/src/cpython/Python/qsbr.c

Source
/*
 * Implementation of safe memory reclamation scheme using
 * quiescent states.  See InternalDocs/qsbr.md.
 *
 * This is derived from the "GUS" safe memory reclamation technique
 * in FreeBSD written by Jeffrey Roberson. It is heavily modified.
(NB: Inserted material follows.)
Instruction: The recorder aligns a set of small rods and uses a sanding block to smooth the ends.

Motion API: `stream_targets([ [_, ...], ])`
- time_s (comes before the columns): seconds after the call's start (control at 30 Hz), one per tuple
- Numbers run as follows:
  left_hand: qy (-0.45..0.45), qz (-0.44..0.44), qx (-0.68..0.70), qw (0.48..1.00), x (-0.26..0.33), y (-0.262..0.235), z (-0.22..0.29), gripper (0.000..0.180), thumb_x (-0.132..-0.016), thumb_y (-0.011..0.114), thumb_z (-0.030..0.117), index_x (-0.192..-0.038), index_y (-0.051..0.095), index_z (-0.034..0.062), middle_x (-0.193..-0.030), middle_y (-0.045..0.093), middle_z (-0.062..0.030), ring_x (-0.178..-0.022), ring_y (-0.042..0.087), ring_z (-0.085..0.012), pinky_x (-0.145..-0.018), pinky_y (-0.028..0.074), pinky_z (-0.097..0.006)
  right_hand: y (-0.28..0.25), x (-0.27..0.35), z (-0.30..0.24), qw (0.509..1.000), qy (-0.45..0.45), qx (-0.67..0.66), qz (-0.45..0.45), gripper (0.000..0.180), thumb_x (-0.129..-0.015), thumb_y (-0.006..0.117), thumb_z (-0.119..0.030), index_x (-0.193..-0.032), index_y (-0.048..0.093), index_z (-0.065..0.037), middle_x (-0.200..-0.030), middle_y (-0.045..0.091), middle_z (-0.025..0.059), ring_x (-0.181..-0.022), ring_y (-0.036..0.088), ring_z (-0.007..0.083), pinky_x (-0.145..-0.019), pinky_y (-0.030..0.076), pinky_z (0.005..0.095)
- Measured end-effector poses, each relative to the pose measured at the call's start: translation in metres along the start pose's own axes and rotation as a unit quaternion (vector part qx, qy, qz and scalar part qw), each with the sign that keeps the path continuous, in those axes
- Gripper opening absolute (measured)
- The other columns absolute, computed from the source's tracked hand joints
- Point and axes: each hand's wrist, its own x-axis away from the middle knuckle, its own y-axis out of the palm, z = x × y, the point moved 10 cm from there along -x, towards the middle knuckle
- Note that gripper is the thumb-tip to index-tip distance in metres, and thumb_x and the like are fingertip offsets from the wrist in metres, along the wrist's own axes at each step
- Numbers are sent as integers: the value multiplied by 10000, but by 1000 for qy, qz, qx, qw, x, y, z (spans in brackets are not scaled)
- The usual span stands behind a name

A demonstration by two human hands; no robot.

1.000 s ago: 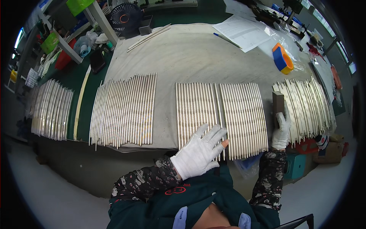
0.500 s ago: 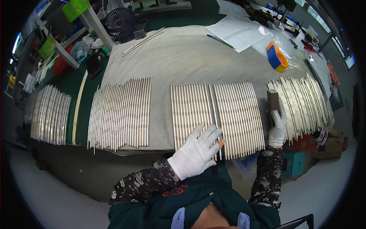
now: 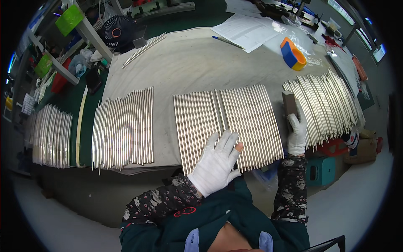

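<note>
My left hand (image 3: 215,164), in a white glove with one bare fingertip, lies flat with fingers stretched over the lower part of a row of thin metal rods (image 3: 252,122). A narrow gap splits that row near its middle, just above my fingers. At the row's right side, my gloved right hand (image 3: 297,132) is closed around a brown rectangular block (image 3: 289,103), which stands between this row and a denser heap of rods (image 3: 325,107) on the right. Part of the block is hidden by the fingers.
Another row of rods (image 3: 126,130) lies to the left, with a bundle (image 3: 52,136) beyond it. Farther back are a few loose rods (image 3: 145,49), a small fan (image 3: 116,31), papers (image 3: 247,31), a pen (image 3: 228,42) and a blue-orange tape dispenser (image 3: 293,54).
The whole view has shifted and turned slightly, so the bench things sit farther left. My left hand still rests on the rods, and my right hand still grips the block.
</note>
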Motion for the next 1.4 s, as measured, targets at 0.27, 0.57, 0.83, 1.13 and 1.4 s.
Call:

Any bugs
 * in this code are likely due to the modifications.
 *
 * The original copyright is preserved below.
 *
 * Copyright (c) 2019,2020 Jeffrey Roberson <jeff@FreeBSD.org>
 *
 * Redistribution and use in source and binary forms, with or without
 * modification, are permitted provided that the following conditions
 * are met:
 * 1. Redistributions of source code must retain the above copyright
 *    notice unmodified, this list of conditions, and the following
 *    disclaimer.
 * 2. Redistributions in binary form must reproduce the above copyright
 *    notice, this list of conditions and the following disclaimer in the
 *    documentation and/or other materials provided with the distribution.
 *
 * THIS SOFTWARE IS PROVIDED BY THE AUTHOR ``AS IS'' AND ANY EXPRESS OR
 * IMPLIED WARRANTIES, INCLUDING, BUT NOT LIMITED TO, THE IMPLIED WARRANTIES
 * OF MERCHANTABILITY AND FITNESS FOR A PARTICULAR PURPOSE ARE DISCLAIMED.
 * IN NO EVENT SHALL THE AUTHOR BE LIABLE FOR ANY DIRECT, INDIRECT,
 * INCIDENTAL, SPECIAL, EXEMPLARY, OR CONSEQUENTIAL DAMAGES (INCLUDING, BUT
 * NOT LIMITED TO, PROCUREMENT OF SUBSTITUTE GOODS OR SERVICES; LOSS OF USE,
 * DATA, OR PROFITS; OR BUSINESS INTERRUPTION) HOWEVER CAUSED AND ON ANY
 * THEORY OF LIABILITY, WHETHER IN CONTRACT, STRICT LIABILITY, OR TORT
 * (INCLUDING NEGLIGENCE OR OTHERWISE) ARISING IN ANY WAY OUT OF THE USE OF
 * THIS SOFTWARE, EVEN IF ADVISED OF THE POSSIBILITY OF SUCH DAMAGE.
 */
#include "Python.h"
#include "pycore_interp.h"          // PyInterpreterState
#include "pycore_pystate.h"         // _PyThreadState_GET()
#include "pycore_qsbr.h"
#include "pycore_tstate.h"          // _PyThreadStateImpl
#include "pycore_stats.h"           // FT_STAT_QSBR_POLL_INC()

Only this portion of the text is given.